なお、LocalLowは、権限を制限して実行したいアプリケーションのデータを保存します。LocalとRoamingへはアクセスできないようにして、アクセスをここだけに制限します。
以下のサイトを参考にしました
Program Filesか、AppDataか
デフォルトのインストール場所については、長く議論されていた ようです。賛否両論がありますが、Program Filesにならなかった理由としては、1)セキュリティ上の問題が示唆されるため、2)「Program」と「Files」の間のスペースが問題になることがある、などが挙がっています。
さらに、Windows VistaからUAC(ユーザーアカウント制御:User Account Control)が導入されたため、Program Filesの中を更新するには、管理者権限が必要です。そのため、初めてPythonを使う場合は、pip installでつまずく原因になります。–user オプションを使うなどで対応できますが、特に理由がなければデフォルトのAppDataのままインストールすることをおすすめします。
Program Filesへのインストール方法
上記のように、AppDataフォルダ内がデフォルトのインストール場所ですが、Program Filesにインストールできない訳ではありません。Program Filesにインストールするには、以下の手順でインストールを行います。

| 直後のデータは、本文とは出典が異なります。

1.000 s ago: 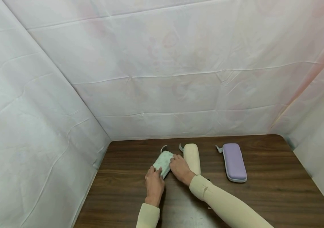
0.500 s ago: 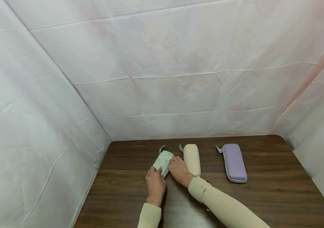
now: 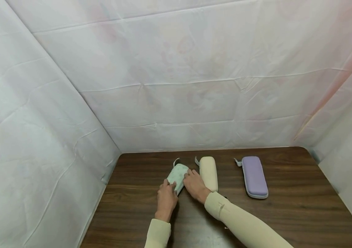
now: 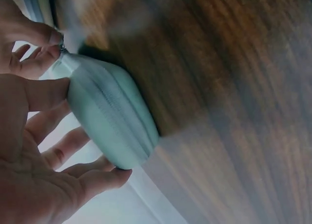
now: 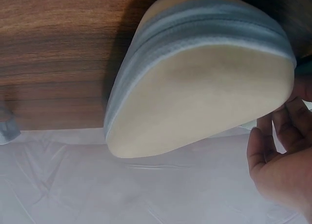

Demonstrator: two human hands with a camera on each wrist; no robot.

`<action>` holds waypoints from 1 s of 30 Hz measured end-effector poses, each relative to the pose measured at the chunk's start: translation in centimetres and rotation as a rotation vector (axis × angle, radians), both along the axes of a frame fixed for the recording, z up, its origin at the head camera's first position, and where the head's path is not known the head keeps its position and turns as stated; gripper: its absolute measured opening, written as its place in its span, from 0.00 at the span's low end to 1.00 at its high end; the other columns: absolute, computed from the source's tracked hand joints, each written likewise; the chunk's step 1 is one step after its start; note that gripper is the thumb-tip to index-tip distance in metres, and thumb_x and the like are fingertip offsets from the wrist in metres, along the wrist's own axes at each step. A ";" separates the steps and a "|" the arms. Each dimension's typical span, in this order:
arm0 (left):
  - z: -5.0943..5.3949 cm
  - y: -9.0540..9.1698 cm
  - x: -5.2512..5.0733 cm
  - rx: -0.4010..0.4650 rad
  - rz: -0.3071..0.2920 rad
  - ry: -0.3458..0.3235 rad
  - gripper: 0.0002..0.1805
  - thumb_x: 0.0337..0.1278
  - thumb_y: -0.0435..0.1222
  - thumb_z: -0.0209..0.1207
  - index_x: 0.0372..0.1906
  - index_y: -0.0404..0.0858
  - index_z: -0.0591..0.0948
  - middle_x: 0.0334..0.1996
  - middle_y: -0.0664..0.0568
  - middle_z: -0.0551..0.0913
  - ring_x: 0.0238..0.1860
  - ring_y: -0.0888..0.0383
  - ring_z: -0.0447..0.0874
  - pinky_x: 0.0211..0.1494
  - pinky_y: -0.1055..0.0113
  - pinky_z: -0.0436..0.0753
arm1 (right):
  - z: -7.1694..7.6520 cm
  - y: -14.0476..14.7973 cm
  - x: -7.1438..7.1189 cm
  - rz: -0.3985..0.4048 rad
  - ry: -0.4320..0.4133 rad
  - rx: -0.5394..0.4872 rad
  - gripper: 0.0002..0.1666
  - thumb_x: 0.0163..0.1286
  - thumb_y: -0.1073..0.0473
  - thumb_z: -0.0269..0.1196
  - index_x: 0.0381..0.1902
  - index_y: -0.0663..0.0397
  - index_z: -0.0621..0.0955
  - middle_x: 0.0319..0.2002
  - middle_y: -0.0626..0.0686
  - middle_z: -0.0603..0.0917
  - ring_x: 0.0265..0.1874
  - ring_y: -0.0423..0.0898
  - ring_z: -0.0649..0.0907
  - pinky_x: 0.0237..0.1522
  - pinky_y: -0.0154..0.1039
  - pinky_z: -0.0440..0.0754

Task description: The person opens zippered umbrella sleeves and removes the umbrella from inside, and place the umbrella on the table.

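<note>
A mint green zip case lies slanted on the table, a loop strap at its far end. My left hand grips its near end; in the left wrist view the thumb and fingers of that hand span the green case. On its right side, my right hand pinches a small zipper pull between thumb and finger. Close to the right hand lies a cream case, which fills much of the right wrist view, with the right hand beyond it.
A purple case with a grey strap lies farther right on the dark wooden table. Pale sheets hang behind the table and at both sides.
The left hand and its sleeve have shifted slightly at the green case's near end. The right forearm has moved a little left and down since the earliest frame. The cases look almost unmoved.
</note>
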State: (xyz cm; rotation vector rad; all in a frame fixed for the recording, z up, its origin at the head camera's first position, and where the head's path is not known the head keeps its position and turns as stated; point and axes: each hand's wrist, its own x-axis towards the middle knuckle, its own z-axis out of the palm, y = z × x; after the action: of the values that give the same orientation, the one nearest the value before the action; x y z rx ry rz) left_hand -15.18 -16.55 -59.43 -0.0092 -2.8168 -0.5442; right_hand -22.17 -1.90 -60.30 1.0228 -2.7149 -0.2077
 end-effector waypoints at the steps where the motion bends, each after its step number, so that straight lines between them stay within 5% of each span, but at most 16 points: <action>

1.「Customize installation」を選択
2.「Next」をクリック
3.「Install for all users」をチェック
以下のように、「Install for all users」をチェックすると、インストール場所がC:¥Program Files
(C:¥Program Files (x86)
)に変わります(64ビットのパソコンに、32ビット版のPythonをインストールするとC:¥Program Files (x86)
になります)。
4.「Install」をクリック
「Install」ボタンをクリックして引き続きインストールを実行します。
参考:複数のバージョンをインストールしている場合
複数のバージョンのPythonをインストールした場合は、以下のようにバージョンごとにフォルダが作成されます。フォルダ名は、「Python+バージョン-32」(例えば、バージョン3.7ならば「Python37-32」)となります。なお、「-32」は、32ビット版の意味です。